**Work request**:
Quote exactly and only this range of lines in the data below: the line that holds "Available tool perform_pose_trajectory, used" to the line that holds "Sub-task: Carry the", both included.

START Supplied material

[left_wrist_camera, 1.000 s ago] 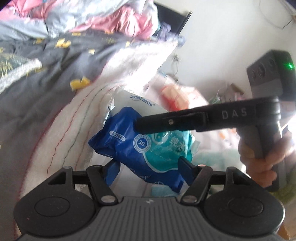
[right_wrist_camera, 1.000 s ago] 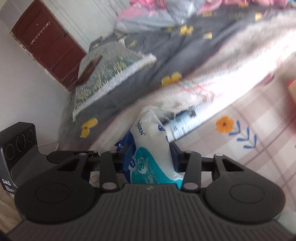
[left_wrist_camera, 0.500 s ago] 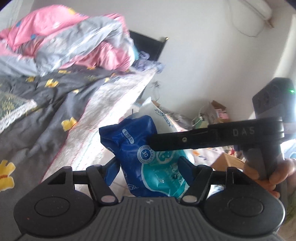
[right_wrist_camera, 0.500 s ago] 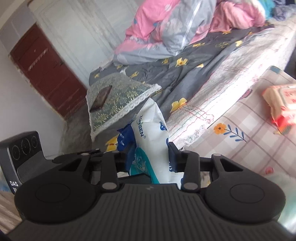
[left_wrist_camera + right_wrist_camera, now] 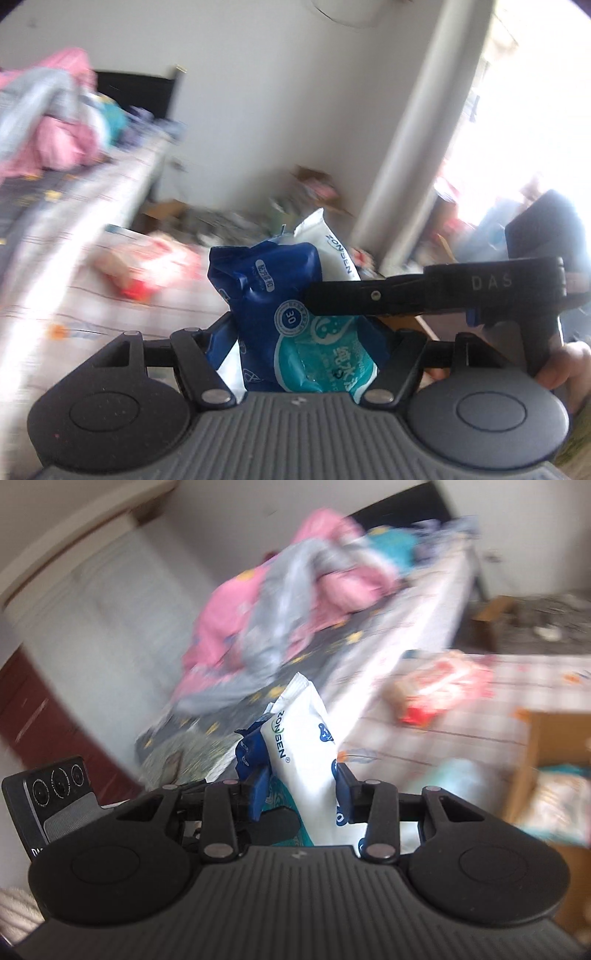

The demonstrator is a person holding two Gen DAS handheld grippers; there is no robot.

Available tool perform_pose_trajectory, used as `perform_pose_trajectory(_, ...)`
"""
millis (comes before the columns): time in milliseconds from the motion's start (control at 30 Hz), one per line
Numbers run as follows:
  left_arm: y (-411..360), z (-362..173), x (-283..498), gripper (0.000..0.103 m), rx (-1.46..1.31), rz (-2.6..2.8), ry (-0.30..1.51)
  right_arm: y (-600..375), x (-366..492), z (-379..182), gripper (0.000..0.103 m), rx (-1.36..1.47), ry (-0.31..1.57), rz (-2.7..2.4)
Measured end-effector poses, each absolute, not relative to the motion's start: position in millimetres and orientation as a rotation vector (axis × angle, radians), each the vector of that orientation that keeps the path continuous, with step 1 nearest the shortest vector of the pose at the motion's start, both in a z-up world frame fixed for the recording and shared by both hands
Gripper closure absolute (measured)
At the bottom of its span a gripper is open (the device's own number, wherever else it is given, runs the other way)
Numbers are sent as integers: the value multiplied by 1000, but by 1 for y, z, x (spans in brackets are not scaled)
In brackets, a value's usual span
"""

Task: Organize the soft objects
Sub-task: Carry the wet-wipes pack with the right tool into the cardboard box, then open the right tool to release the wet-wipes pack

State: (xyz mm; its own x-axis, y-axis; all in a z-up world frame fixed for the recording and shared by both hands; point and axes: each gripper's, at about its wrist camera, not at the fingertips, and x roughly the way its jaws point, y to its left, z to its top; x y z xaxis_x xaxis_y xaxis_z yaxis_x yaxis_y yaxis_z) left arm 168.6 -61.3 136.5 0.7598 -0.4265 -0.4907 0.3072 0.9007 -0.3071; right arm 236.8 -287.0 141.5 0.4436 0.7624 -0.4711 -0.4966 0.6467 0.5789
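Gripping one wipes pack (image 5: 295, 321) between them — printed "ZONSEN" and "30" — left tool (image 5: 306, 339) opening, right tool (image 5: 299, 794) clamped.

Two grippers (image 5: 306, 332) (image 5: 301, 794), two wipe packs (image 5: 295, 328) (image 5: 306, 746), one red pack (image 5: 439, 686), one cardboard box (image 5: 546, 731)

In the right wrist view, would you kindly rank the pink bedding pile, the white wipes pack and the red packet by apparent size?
1. Pink bedding pile
2. White wipes pack, magnified by nearness to the camera
3. Red packet, blurred
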Motion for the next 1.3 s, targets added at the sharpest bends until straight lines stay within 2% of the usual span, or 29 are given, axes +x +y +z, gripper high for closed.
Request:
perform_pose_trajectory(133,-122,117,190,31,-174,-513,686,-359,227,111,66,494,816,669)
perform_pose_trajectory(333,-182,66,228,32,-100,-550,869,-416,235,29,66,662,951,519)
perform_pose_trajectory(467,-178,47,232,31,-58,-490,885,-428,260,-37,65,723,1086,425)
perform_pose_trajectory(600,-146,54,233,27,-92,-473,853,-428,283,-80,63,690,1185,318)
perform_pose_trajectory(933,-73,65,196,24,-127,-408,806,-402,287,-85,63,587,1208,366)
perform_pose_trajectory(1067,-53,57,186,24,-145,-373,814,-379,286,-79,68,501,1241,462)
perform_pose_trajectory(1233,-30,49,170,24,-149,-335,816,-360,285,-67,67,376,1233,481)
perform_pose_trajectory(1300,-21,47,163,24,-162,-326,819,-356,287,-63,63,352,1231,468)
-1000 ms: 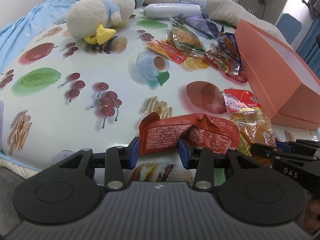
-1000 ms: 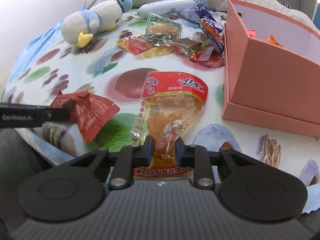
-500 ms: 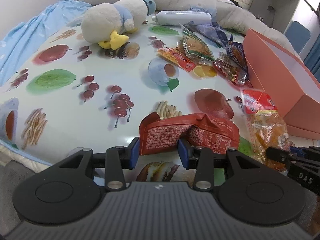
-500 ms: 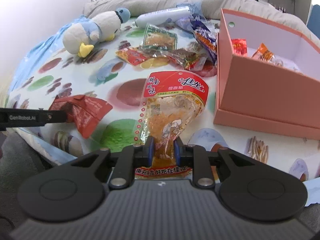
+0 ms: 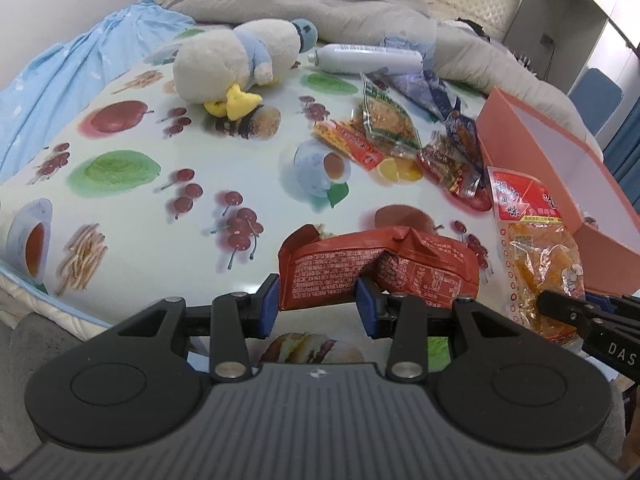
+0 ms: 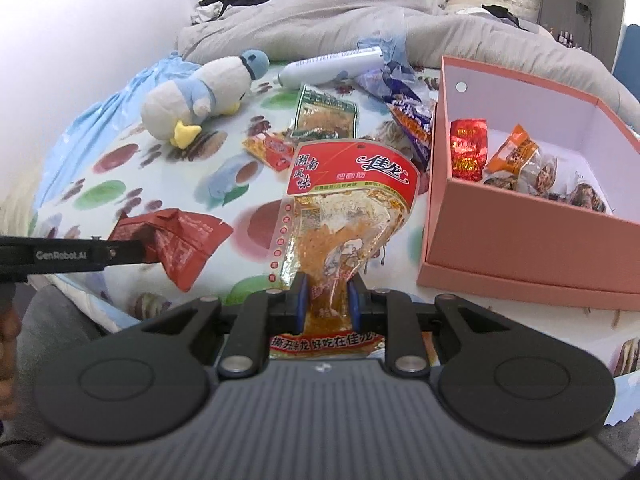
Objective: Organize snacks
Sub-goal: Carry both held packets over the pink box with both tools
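My left gripper (image 5: 317,307) is shut on a crumpled red snack packet (image 5: 376,266), held above the fruit-print cloth; the packet also shows in the right wrist view (image 6: 180,240). My right gripper (image 6: 327,304) is shut on the bottom of a clear packet with a red header (image 6: 340,216), lifted and upright; it also shows in the left wrist view (image 5: 536,248). A pink open box (image 6: 532,244) stands to the right and holds several wrapped snacks (image 6: 512,156). More snack packets (image 5: 384,120) lie in a loose pile beyond.
A plush penguin (image 5: 236,64) and a white bottle (image 5: 368,56) lie at the far side of the cloth. A grey duvet (image 5: 304,0) is bunched behind them. The cloth's near edge (image 5: 60,296) drops off at the lower left.
Both grippers have risen and pulled back with their packets. The clear packet has lifted off the cloth and stands upright, and the inside of the pink box has come into view.
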Tool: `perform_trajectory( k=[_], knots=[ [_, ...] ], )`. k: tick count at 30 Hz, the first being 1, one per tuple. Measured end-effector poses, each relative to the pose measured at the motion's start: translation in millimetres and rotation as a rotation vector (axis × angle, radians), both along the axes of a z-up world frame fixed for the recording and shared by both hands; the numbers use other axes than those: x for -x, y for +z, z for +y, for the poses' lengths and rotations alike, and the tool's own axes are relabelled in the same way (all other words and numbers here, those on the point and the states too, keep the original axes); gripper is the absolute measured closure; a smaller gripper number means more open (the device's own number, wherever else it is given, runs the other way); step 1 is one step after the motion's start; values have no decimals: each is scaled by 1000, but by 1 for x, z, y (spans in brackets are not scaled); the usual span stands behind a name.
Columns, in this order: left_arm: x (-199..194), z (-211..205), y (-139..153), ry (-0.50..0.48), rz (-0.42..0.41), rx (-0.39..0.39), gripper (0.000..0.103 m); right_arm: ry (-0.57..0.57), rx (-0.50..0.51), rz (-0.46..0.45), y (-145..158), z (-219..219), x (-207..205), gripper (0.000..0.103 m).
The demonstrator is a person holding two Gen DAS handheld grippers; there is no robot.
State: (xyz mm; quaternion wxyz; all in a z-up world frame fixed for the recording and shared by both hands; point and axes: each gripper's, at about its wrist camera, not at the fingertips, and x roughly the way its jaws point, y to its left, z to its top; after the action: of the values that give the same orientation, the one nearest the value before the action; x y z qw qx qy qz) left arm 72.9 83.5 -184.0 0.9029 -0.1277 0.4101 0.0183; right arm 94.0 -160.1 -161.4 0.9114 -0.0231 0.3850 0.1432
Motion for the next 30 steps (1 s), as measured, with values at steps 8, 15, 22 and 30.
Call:
perform_trajectory(
  k=[8, 15, 22, 30],
  knots=[
    [12, -5, 28, 8, -41, -28, 57, 10, -31, -25, 24, -3, 6, 79],
    [17, -14, 55, 12, -92, -3, 57, -14, -45, -74, 50, -19, 8, 79],
    [7, -42, 77, -47, -147, 20, 57, -88, -59, -111, 66, -49, 9, 79],
    [-11, -84, 86, -146, -168, 54, 57, -181, -63, -145, 76, -84, 19, 79]
  ],
)
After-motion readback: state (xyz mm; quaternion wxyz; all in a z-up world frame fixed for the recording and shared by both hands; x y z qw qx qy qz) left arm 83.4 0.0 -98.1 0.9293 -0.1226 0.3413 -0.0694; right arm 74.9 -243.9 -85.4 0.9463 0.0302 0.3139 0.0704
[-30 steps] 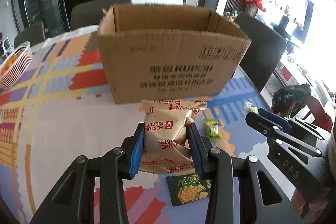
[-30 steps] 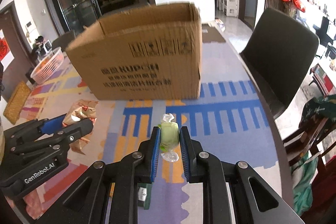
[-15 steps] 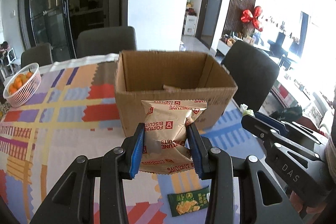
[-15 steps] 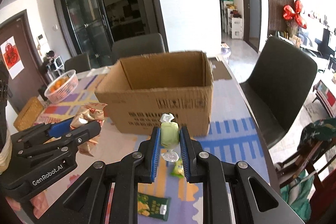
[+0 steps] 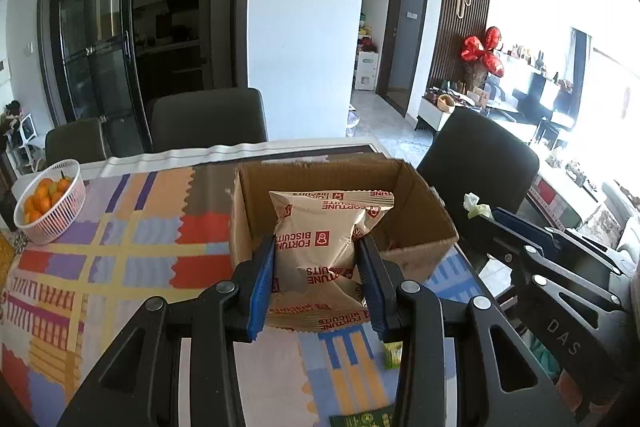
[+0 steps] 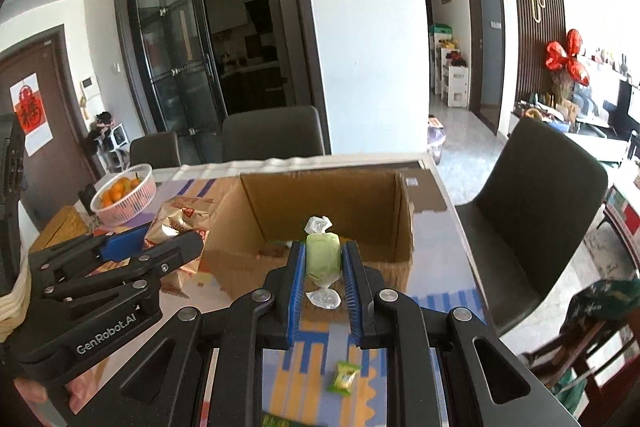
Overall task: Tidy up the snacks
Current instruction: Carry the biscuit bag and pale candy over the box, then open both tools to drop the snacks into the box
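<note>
Left tool (image 5: 316, 279) is clamped on the beige foil pack of Fortune Biscuits w/ red print (image 5: 320, 251), blue pads squeezing its lower half, pack held up in front of the open brown cardboard box (image 5: 424, 219). Right tool (image 6: 323, 277) is pinched tight on a small pale-green twist-wrapped candy (image 6: 322, 255), also up near the box's front rim. Risks, imo: the pack is puffy and slick, so it could squirm out before it's over the opening. The candy is gripped on a soft middle and might pop free or catch the rim. Both tools sit close together, could knock each other. A small green sweet (image 6: 343, 377) and a dark green packet (image 5: 360, 419) lie on the patterned worktop (image 5: 120, 247), easy to forget.
</note>
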Demonstrator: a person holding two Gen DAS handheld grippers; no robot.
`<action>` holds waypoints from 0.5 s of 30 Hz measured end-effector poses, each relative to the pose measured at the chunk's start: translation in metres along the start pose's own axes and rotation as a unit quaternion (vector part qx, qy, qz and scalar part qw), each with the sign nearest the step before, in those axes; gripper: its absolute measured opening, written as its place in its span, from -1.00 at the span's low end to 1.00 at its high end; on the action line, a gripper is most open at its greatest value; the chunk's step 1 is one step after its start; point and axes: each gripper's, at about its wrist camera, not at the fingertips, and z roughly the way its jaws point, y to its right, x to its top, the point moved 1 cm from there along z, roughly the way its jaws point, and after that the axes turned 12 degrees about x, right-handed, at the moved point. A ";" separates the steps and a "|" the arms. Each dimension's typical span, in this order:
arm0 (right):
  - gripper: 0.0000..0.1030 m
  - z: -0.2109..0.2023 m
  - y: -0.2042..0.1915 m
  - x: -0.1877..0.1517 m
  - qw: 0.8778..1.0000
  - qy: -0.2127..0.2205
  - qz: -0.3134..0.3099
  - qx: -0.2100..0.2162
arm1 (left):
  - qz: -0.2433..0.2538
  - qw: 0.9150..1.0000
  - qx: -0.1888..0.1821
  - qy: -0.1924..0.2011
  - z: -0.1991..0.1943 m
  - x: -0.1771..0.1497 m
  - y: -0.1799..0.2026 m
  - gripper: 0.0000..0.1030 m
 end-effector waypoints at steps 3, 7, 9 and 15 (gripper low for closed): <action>-0.61 0.005 0.002 0.012 1.000 0.005 -0.004 0.001 | -0.001 1.000 0.000 -0.002 0.009 0.012 0.000 -0.22; -0.61 0.014 0.004 0.023 1.000 0.004 -0.010 0.001 | 0.003 1.000 0.004 -0.003 0.020 0.021 0.000 -0.22; -0.61 0.020 0.006 0.027 1.000 0.002 -0.013 -0.001 | 0.004 1.000 0.005 -0.005 0.027 0.025 0.001 -0.22; -0.61 0.043 0.015 0.034 1.000 -0.014 -0.014 0.000 | 0.008 1.000 0.011 -0.012 0.049 0.036 0.001 -0.22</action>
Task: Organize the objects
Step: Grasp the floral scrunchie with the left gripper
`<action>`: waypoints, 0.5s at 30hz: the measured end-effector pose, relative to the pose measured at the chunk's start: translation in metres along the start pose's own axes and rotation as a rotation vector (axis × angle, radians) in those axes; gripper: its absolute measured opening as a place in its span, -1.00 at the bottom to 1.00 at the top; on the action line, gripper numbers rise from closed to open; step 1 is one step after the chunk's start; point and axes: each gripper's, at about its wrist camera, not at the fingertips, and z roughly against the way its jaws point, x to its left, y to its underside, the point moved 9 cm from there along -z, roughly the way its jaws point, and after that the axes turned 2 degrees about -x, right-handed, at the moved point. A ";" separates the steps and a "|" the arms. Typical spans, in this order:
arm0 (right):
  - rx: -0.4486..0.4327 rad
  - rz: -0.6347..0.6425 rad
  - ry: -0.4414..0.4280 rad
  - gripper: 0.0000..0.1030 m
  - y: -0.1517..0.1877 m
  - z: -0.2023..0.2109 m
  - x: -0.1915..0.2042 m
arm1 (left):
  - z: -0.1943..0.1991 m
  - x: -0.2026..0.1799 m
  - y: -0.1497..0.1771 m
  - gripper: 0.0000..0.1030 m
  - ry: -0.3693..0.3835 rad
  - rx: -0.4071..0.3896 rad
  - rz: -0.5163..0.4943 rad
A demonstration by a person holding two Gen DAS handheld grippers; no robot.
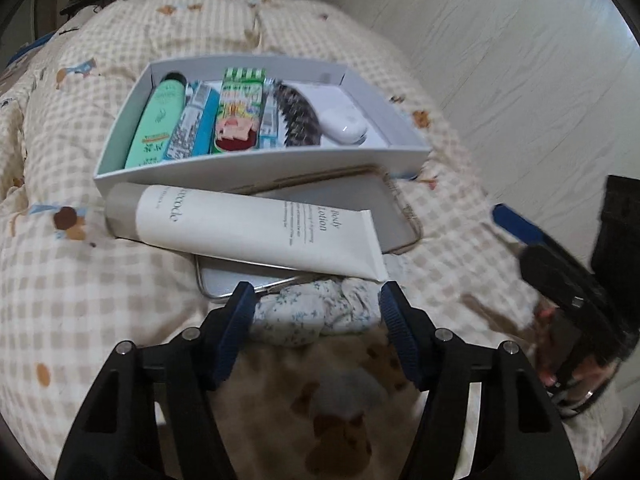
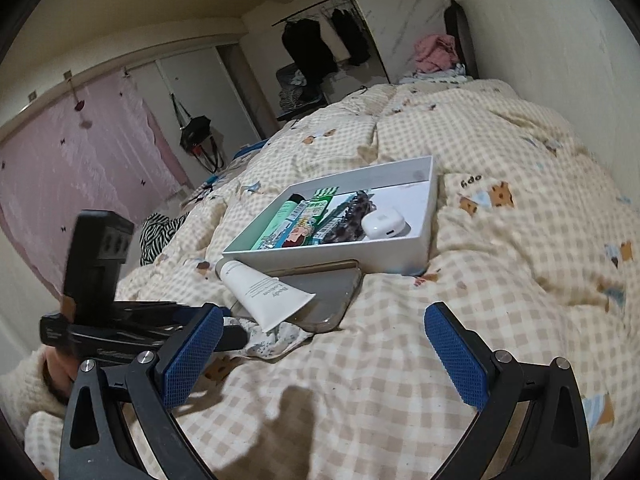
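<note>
A floral scrunchie (image 1: 316, 312) lies on the quilt between my left gripper's (image 1: 318, 306) blue pads, which touch it on both sides. Just beyond it a cream body lotion tube (image 1: 256, 228) lies across a phone in a clear case (image 1: 344, 204). Behind them a white box (image 1: 256, 168) holds a green tube (image 1: 160, 120), a cartoon-printed carton (image 1: 238, 116), a dark hair clip (image 1: 298, 116) and a white earbud case (image 1: 344, 116). My right gripper (image 2: 324, 344) hangs open over bare quilt, to the right of the scrunchie (image 2: 280, 338) and the lotion tube (image 2: 264, 292).
Everything rests on a soft checked quilt (image 2: 500, 280) with folds. A wall (image 1: 500, 60) runs along the bed's right side. Striped cloth (image 2: 160, 236) lies at the bed's left edge, with pink clothes (image 2: 436, 54) at its far end.
</note>
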 end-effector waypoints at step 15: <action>0.011 0.000 0.002 0.99 0.000 -0.005 0.002 | 0.007 -0.018 0.018 -0.71 -0.061 -0.058 -0.121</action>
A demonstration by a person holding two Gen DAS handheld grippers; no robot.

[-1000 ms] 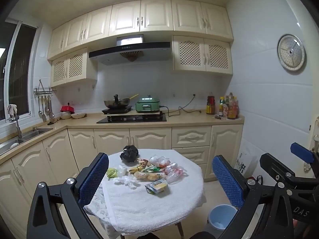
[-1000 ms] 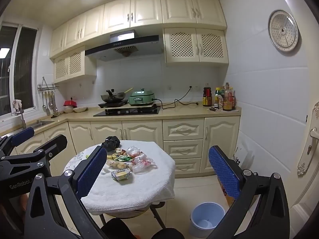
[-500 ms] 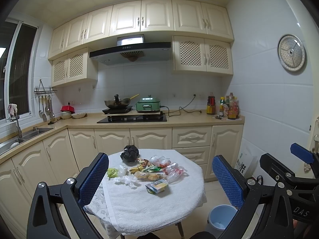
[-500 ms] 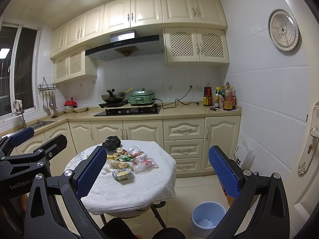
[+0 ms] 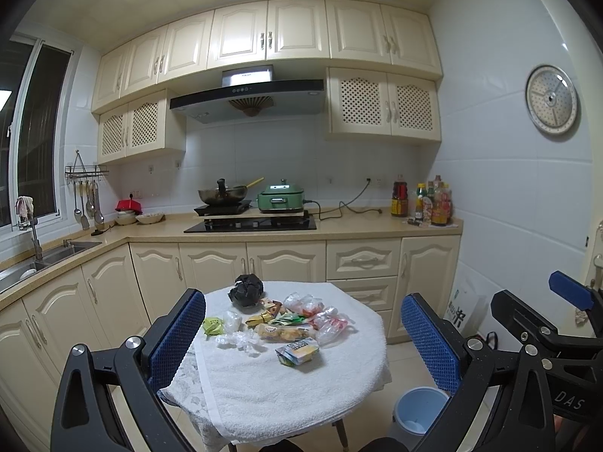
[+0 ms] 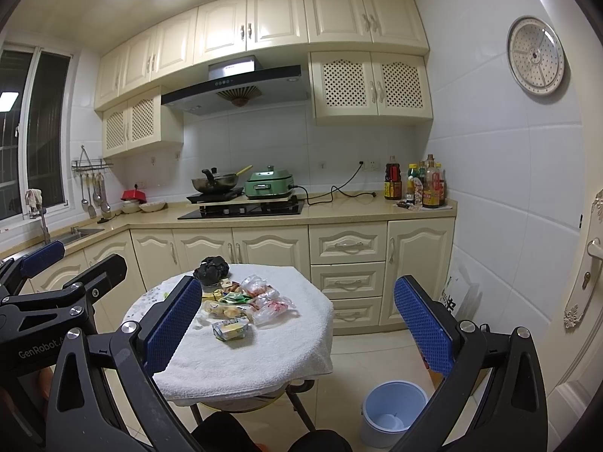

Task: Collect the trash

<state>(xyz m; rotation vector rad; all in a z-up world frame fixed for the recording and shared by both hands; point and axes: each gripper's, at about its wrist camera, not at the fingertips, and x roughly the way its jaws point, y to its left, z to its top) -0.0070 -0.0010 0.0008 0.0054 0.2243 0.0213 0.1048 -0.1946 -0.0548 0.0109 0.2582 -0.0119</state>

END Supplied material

**Exercise output**:
Available tool perform_pose_trajectory, used as `perform_pose_trajectory(_, ...)`
"""
millis (comes before the columns): time in milliseconds from the motion's start (control at 30 Hz), one per line
Numbers run as follows:
  left_arm: y (-411..360), z (-362..173), x (-283..498), gripper (0.000..0.103 m), rx (-1.46..1.31), rz (-2.6..2.8), ry (-0.30..1.51)
  right_arm: y (-600..375), x (-366..492), z (-379..182), gripper (0.000..0.103 m), rx (-1.36..1.47), ry (-0.31..1.57), rz (-2.7..2.4)
Measured end-effector poses, each absolute, not relative to the motion's start: position in millimetres and orientation as a rotation vector (axis × angle, radians), each the vector of that orientation that keeps the path continuous, with step 1 nearest the shortest vector of the pose at the motion's start, both in a z-up world frame fixed for the recording and shared by both hands
Gripper closure absolute (measured)
At the bottom of its span a gripper is open (the device's own number, wherever else it is given, runs the other way)
Numbers are sent as integers: the value multiplied by 1000, but by 1 for y, z, x (spans in brackets are not scaled)
In brackets, a value's usual span
"""

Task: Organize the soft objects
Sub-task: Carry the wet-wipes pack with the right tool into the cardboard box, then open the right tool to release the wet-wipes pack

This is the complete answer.